Em ‘Gênesis’, Eva sofre com um Adão machista e agressivo
Estreia de novela bíblica da Record tira alguns pontos do ‘Jornal Nacional’
Diálogos superficiais, excesso de computação gráfica com efeitos nem sempre convincentes, teledramaturgia prejudicada pelo explícito tom doutrinador. Os pontos fracos do primeiro capítulo de Gênesis foram relevantes, mas a novela entregou o que foi prometido: a visão criacionista a respeito do mundo embalada por imagens bonitas, entretenimento escapista em momento crítico da pandemia de covid-19 no Brasil. Marcou média de 15 pontos, índice positivo. Análise dos dados prévios do Ibope mostra que a produção bíblica tirou alguns pontos do Jornal Nacional e de A Força do Querer.

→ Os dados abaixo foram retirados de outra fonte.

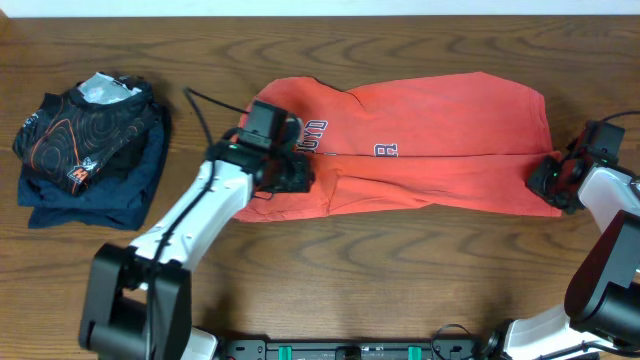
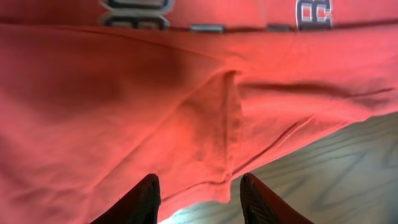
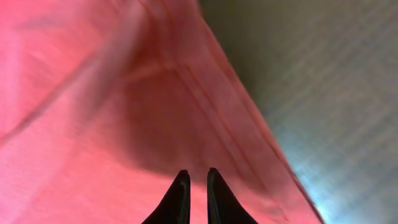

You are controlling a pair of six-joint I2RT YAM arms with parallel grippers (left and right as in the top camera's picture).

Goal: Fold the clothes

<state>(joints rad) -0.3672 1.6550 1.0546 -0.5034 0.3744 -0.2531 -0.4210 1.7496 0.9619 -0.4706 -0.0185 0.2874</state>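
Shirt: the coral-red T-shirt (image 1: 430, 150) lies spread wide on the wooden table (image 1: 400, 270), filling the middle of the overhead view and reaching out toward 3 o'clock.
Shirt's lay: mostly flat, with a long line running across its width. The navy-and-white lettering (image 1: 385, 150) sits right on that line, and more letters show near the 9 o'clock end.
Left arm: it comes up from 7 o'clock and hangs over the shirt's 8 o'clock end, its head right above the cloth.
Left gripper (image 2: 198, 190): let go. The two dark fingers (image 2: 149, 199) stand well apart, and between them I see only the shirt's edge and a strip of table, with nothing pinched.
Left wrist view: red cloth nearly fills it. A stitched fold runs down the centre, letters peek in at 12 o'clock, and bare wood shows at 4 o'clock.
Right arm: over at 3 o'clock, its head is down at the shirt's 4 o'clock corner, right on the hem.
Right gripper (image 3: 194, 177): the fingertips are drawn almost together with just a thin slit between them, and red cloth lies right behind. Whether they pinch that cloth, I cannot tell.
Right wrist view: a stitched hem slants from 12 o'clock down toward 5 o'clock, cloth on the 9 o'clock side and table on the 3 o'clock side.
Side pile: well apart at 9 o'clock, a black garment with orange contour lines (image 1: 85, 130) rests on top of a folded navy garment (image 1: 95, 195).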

Logo no início do capítulo, os autores apresentaram versão curiosa sobre a expulsão do anjo usurpador Lúcifer (Igor Rickli) do céu. O impacto de sua queda na Terra, com o corpo em chamas e ao lado de apoiadores igualmente punidos, teria causado a extinção dos dinossauros e demais seres vivos no planeta. Interessante enquanto ficção. Logo Deus (representado por uma voz ‘a la Cid Moreira’) criou Adão (Carlo Porto), belo e malhado como um modelo de campanha de cuecas.
Dele surgiu Eva (Juliana Boller). E aí surgiram os problemas. Após curto período de hedonismo, a primeira mulher comeu o fruto proibido e convenceu o companheiro a prová-lo também. Começou o martírio da pobre Eva. Poucas vezes se viu uma personagem ser tão maltratada pelo par romântico logo no primeiro capítulo de uma novela. Insultos, apertão no braço, empurrão, ameaças verbais, olhares furiosos, sinais de desprezo. Adão se tornou um marido ignorante, agressivo e detestável. Gênesis mostra Eva como a primeira vítima de relacionamento abusivo da história.
Trechos do segundo capítulo revelam que ela vai comer o pão que o diabo amassou ao ser humilhada também por sua descendência. Nem as Helenas do autor Manoel Carlos sofreram tanto logo de cara. Exageros à parte, Gênesis apresenta potencial para ser uma novela bem-sucedida. As reviravoltas da dramaturgia bíblica e a grandiosidade visual das cenas podem segurar o público. Ainda é cedo para dizer se há chance de repetir o fenômeno de Os Dez Mandamentos, exibida entre 2015 e 2016, quando a RecordTV derrotou várias vezes a Globo.